The promise of the holistic primary healthcare approach has remained on the drawing board. What was implemented instead was selective primary health care, or a narrower version of the program approved at Alma Ata in 1978.  The fact is that in the 1980s, it was never perceived by most of the major agencies as a feasible goal.

In the case of malaria, it is difficult to find alternatives to the top-down approach. Perhaps it is easier for TB or HIV/AIDS.
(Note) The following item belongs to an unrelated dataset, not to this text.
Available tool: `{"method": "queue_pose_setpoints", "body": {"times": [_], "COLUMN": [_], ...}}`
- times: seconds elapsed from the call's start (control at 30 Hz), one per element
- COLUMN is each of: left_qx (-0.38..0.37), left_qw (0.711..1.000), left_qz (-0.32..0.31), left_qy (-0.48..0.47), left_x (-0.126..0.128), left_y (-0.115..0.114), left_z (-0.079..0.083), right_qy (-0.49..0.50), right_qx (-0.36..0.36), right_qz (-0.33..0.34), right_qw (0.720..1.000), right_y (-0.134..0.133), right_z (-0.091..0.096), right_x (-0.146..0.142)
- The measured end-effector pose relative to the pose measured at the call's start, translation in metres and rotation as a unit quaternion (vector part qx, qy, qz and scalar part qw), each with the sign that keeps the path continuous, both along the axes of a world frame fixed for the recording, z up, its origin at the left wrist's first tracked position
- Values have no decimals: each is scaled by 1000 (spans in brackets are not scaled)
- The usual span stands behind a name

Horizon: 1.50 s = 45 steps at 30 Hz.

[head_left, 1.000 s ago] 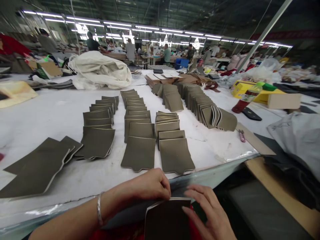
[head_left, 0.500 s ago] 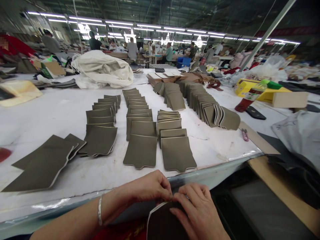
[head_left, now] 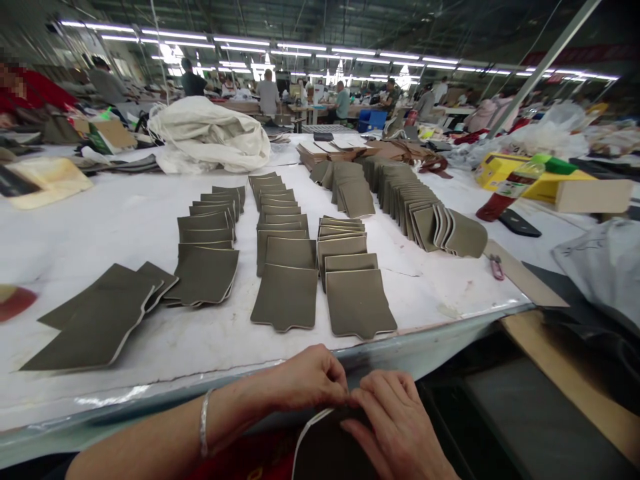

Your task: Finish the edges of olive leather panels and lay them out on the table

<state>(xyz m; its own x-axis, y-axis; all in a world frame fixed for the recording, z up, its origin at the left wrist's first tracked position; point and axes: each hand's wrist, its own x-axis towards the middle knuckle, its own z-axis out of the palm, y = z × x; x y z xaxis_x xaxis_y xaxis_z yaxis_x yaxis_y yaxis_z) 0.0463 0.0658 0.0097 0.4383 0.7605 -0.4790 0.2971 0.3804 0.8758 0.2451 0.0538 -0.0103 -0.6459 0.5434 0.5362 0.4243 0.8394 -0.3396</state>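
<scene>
Both hands meet at the bottom of the view, below the table's front edge. My left hand (head_left: pixel 307 380) pinches the top edge of an olive leather piece (head_left: pixel 323 453), fingers closed on it. My right hand (head_left: pixel 395 427) lies over the same piece and grips its upper edge beside the left. The piece has a pale rim and curves slightly. On the white table (head_left: pixel 100 220) ahead, three rows of the same olive pieces (head_left: pixel 287 293) lie overlapped, running away from me.
Loose olive pieces (head_left: pixel 95 320) lie at the left. A long upright stack of pieces (head_left: pixel 425 213) stands at the right, with small snips (head_left: pixel 497 267), a red bottle (head_left: pixel 505 193) and a yellow box (head_left: pixel 525 180) beyond. A white bag (head_left: pixel 210 137) sits at the back. Other people work far off.
My right hand has slid left over the piece until its fingers meet my left hand at the top edge. The piece has sunk lower in view and bent a little.
</scene>
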Motion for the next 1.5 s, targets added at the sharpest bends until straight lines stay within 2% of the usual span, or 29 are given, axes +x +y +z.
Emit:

There are critics, and they can be found inside the major international agencies or inside national health organizations. But there is no counter-discourse gaining traction. For me, the main issue is not eradication, but whether health systems are robust and flexible. This leads me to the question: is there flexibility in global health?

Stefan Ecks

Stefan Ecks

Two methodological points: How can one do a project like this? How do you grapple with the sheer amount of material out there and number of different perspectives? How do you deal with the ‘off the record’ nature of global health politics?

Feierman

Malaria rates are declining in East Africa, but we don’t know why. It’s so complex a disease.  Incidence of morbidity and mortality have all been going down for a number of years now, and I have seen articles saying that there has been a very large decline in Zambia, but no one seems to know exactly why. The bed nets and the combination therapy came after the decline, so we’re not sure why the decline. Students of mine have said that the nets were not really getting to people. Yet, there are reports from the Gates Foundation that claim complete credit for it. Interventions and changes in disease happen, and then they are open to interpretation.

James Pfeiffer

James Pfeiffer

It is important to think about the ideas and measures that justify the vertical approach. In the early 1990s, when the World Bank released its report “Investing in Health” that was when the criteria of cost-effectiveness was put out there with the DALYs (Disability-adjusted life years). Now there is a lot out there about more diagonal approaches. What about them? The Gates Foundation is notorious for being opaque.

Vincanne Adams

Vincanne Adams

Is the return to verticality an act of nostalgia? I wonder if it is nostalgia for a time when it was so much easier to consider disease control in a streamlined way. But this isn’t the same verticality. The Gates Foundation can articulate a better version of the vertical dream than the WHO, which had begun to move towards other models, models coming from places like China, (barefoot doctors, etc.), but there was still a persistence of vertical programs all throughout the 1970s, 80s and 90s. What has happened with those organizations?